FIG. 6 shows HE staining of infected skin tissue of treated and untreated mice; FIG. A: HE staining results of back skin tissue samples of uninfected normal mice; and B: HE staining results of dorsal infection skin tissue samples of mice without any treatment; and (C) figure: HE staining of dorsal infection skin tissue samples of mice treated with 20mg/mL of 4 deo-GlcNAc; FIG. D: HE staining results of dorsal infection skin tissue samples of mice treated by 80 mu g/mL of baicalein; FIG. E: staining results of HE (high intensity staining) of dorsal infection skin tissue samples of mice treated with 20mg/mL of 4deo-GlcNAc in combination with 40. mu.g/mL of baicalein.

FIG. 7 shows the results of immunofluorescent staining of neutrophils in infected skin tissues of treated and untreated mice; normal skin tissue in Normal group; the Untreated group is infected skin tissue that has not been treated with an antibiotic; baicalein (80. mu.g/mL) group is infected skin tissue treated with Baicalein (80. mu.g/mL); the 4deo-GlcNAc (20mg/mL) group was 4deo-GlcNAc (20mg/mL) treated infected skin tissue; baicalein (40. mu.g/mL) +4deo-GlcNAc (20mg/mL) group is the infected skin tissue treated with a combination of Baicalein (40. mu.g/mL) and 4deo-GlcNAc (20 mg/mL).

FIG. 8 shows 4deo-GlcNAc and Amp⁺MIC for staphylococcus aureus standard and drug resistant strains; FIG. A: amp⁺For SaN315 and SaN315-Amp⁺A minimum inhibitory concentration measurement value; and B: 4deo-GlcNAc pairs SaN315 and SaN315-Amp⁺The minimum inhibitory concentration of (c).
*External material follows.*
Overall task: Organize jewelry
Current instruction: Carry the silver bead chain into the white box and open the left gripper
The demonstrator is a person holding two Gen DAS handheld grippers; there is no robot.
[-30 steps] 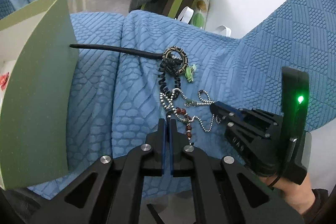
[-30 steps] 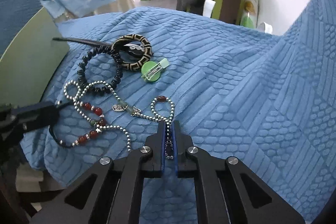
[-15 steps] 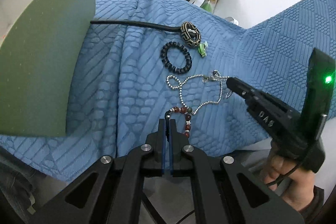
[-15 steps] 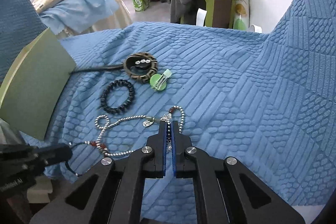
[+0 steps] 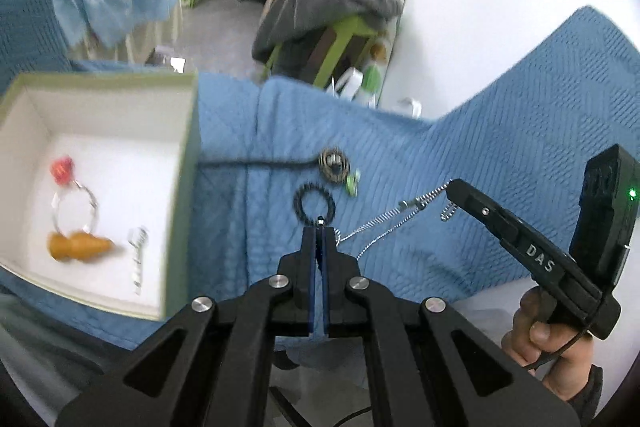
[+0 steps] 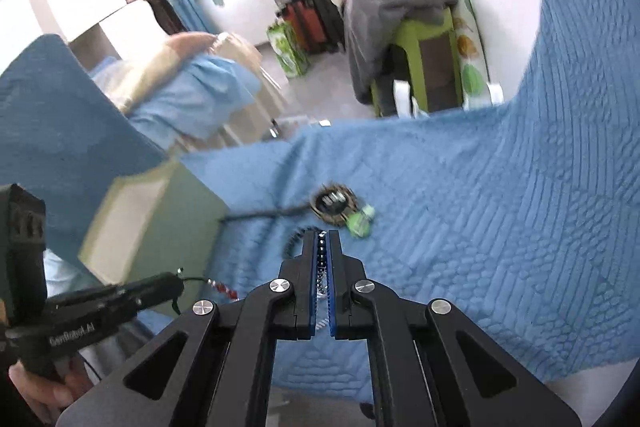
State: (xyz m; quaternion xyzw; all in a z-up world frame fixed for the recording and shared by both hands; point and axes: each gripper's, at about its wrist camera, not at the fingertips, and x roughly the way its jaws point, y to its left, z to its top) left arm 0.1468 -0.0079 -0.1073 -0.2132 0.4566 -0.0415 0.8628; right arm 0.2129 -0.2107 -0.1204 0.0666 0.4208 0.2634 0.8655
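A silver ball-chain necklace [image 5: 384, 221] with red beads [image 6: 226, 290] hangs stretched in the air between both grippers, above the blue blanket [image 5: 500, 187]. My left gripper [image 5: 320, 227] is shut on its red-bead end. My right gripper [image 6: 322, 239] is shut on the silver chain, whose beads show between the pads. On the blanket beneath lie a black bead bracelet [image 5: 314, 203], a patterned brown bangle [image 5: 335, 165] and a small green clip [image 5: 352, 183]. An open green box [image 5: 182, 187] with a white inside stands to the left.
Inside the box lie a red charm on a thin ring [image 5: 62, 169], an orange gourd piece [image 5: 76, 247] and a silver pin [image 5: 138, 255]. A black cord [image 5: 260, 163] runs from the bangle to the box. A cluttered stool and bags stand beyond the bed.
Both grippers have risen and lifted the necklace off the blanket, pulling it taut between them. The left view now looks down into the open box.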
Detailed description of the invention

The technical solutions of the present invention are further described in detail with reference to the accompanying drawings and the detailed description, and unless otherwise specified, the technical means used in the examples are conventional means well known to those skilled in the art, and all the raw materials are commercially available.

Example 1 recovery of bacterial strains and plate preparation.

(1) Preparation of diluted LB medium of different concentrations and normal LB agar plates: dissolving 2.5-fold diluted LB culture medium (weighing 1.6g of Tryptone, 0.8g of Yeast Extract and 2g of NaCl) and 5-fold diluted LB culture medium (weighing 0.8g of Tryptone, 0.4g of Yeast Extract and 2g of NaCl) in 400mL of double distilled water respectively, performing high-pressure sterilization at 120 ℃ for 20min to prepare LB liquid culture medium, cooling and storing in a refrigerator at 4 ℃; weighing 4g of Tryptone, 2g of Yeast Extract, 2g of NaCl and 6g of agar powder, adding 400mL of double distilled water for dissolving, carrying out autoclaving treatment at 120 ℃ for 20min to obtain LB culture solution, pouring the solution into a disposable culture dish by 15mL in an aseptic super clean bench, cooling and solidifying to obtain an LB solid agar plate, and sealing and storing the LB solid agar plate in a refrigerator at 4 ℃ in a sealing film manner after ultraviolet disinfection.

(2) Preparation of staphylococcus aureus N315 flat plate: taking out the frozen standard strain N315 at-80 ℃ for thawing at room temperature, taking a little bacterial liquid in a sterile super clean bench by using a sterile inoculating loop, carrying out three-zone lineation on an LB (Luria Bertani) nonreactive solid culture plate, putting the plate in a constant-temperature bacterial incubator at 37 ℃ for culturing for 18h, taking out, making golden colony with a regular shape on the plate by naked eyes, sealing by a sealing membrane, and storing at 4 ℃ in a refrigerator.

The antibacterial activity of 4deo-GlcNc on staphylococcus aureus is preliminarily evaluated by an in vitro experiment and a mouse skin infection model.

EXAMPLE 2 determination of the minimum inhibitory concentration of an antibacterial agent against Staphylococcus aureus

Because the infection caused by bacteria wound on the skin surface is a microenvironment with relatively deficient nutrient components, LB culture medium with dilution multiple of 2.5 times and LB culture medium with dilution multiple of 5 times are prepared, staphylococcus aureus is respectively cultured in two culture media containing 4deo-GlcNAc with final concentration of 0, 1.25, 2.5, 5, 10 and 20mg/mL for 24 hours, and then the OD of bacteria liquid growing under different drug concentrations is respectively determined₆₀₀Exploring the effect of Staphylococcus aureus on its growth by ingesting large amounts of 4deo-GlcNAc in nutrient-deficient culture environments.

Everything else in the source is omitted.